Is there actually anything else that goes into awareness other than ‘monitoring functions’? Let’s look at a zombie’s phenomenology, such as it is: I, the interviewer, ask it a question – “What’s your favourite ice cream flavour?”; it could then answer, for instance, “I like vanilla best.”
Now, what prompted him to answer in this way? Obviously, it must somewhere have formed the intention to speak – unconsciously, since it’s a zombie. That’s perfectly simple, it could have rolled some internal dice, and they came up vanilla, for instance. Nothing fancy.
However, then, I could proceed to ask: “Why did you just say that you like vanilla best?” – And then, things get a little hairy for an unconscious creature. It could say, “My internal die roll came up vanilla,” but then, it would hardly be the convincing simulacrum it’s meant to be. No, in order to be convincing, it would have to be able to give an account of its internal processes just the same way a human is – it would, as you say, need some sort of internal monitoring system.
Now, what would this monitoring system have to do? Well, for one, it would have to record the intention to speak in some way. It would also have to record why this intention was formed – what input was being reacted to. There would have to be a whole host of annotations to every given speech act intention in order to react convincingly to question referring back to previous speech acts.
So, through this monitoring system, within the zombie, there would have to exist knowledge of the performed speech act, knowledge of the intention to perform the speech act, knowledge of the reasons for forming this intention, and so on – all these things amount to the zombie representing the speech act to itself. If there’s anything more to being aware of the thought “I like vanilla best,” I don’t know what.
The same goes for its ‘sense of self’: “How do you feel?” – “I feel well.” – “Why did you say you felt well?” forces the zombie to become self-reflective with regards to its own self; it would have to represent itself to itself, if it were to be absolutely convincing. How else could it answer the question, if it didn’t know that the ‘I’ in ‘I feel well’ referred to itself, and that ‘feeling well’ refers to the state this I is in (note that neither of these pieces of knowledge requires consciousness on its own; they could easily be nothing more than bits stored in a computer’s memory)? And what else other than this self-referentiality and the reference to the state this self is in does a truly conscious creature have to work with?
And even if you remain unconvinced, the zombie surely could convince itself – it would have an internal experience of its thoughts, and an experience of this experience (and so on); it would have an internal experience of itself, and an experience of this experience (experience being nothing else but a thing’s representation to the zombie, and this representation being represented to it in turn; like seeing something, and having the knowledge that you’re seeing something). It would claim to be conscious with the same justification as you or I do – because it seems to it like it is.
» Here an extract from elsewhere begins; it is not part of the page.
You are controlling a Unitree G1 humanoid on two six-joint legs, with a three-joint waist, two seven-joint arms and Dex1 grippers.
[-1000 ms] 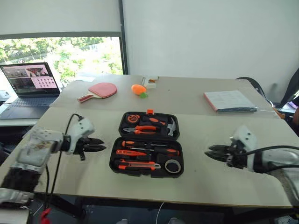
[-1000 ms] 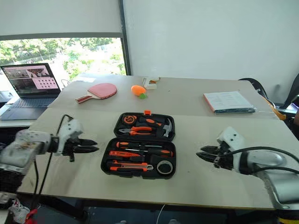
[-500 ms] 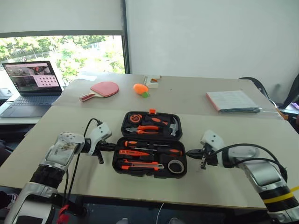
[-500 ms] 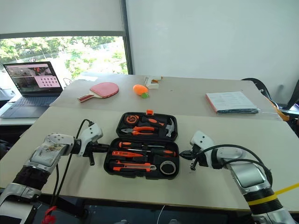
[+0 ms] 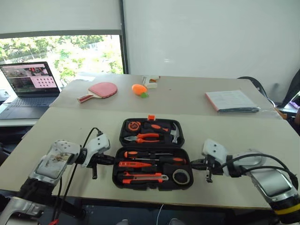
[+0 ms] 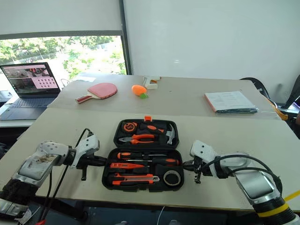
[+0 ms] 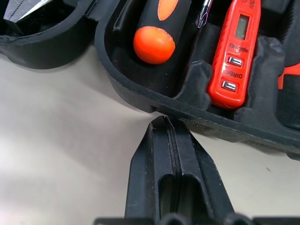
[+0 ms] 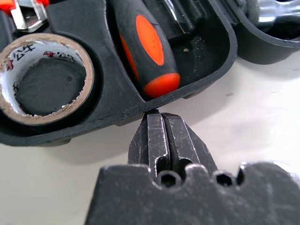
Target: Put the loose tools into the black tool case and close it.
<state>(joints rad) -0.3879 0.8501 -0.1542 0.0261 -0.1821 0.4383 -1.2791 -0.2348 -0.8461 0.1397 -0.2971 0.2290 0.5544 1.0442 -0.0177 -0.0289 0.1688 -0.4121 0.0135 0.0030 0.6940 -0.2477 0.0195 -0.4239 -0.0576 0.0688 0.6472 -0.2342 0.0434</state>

It is a bit like with money – if I drew a couple of numbers on pieces of paper, this would surely be fake money. However, if the requirement is that this fake money be indistinguishable from real money (and I don’t mean in appearance), then this means that I could exchange it for goods and services, would receive change, could take it to the bank, in short, I could do everything with it I can do with real money. In what sense, then, would the money still be fake?
We’re also not able to perform speech acts in such a way as if these systems were aware, so I’m not really seeing the problem.
As I said, those processes lack the self-referential capabilities of consciousness; their manner of reflectivity limits itself to that of a control cycle.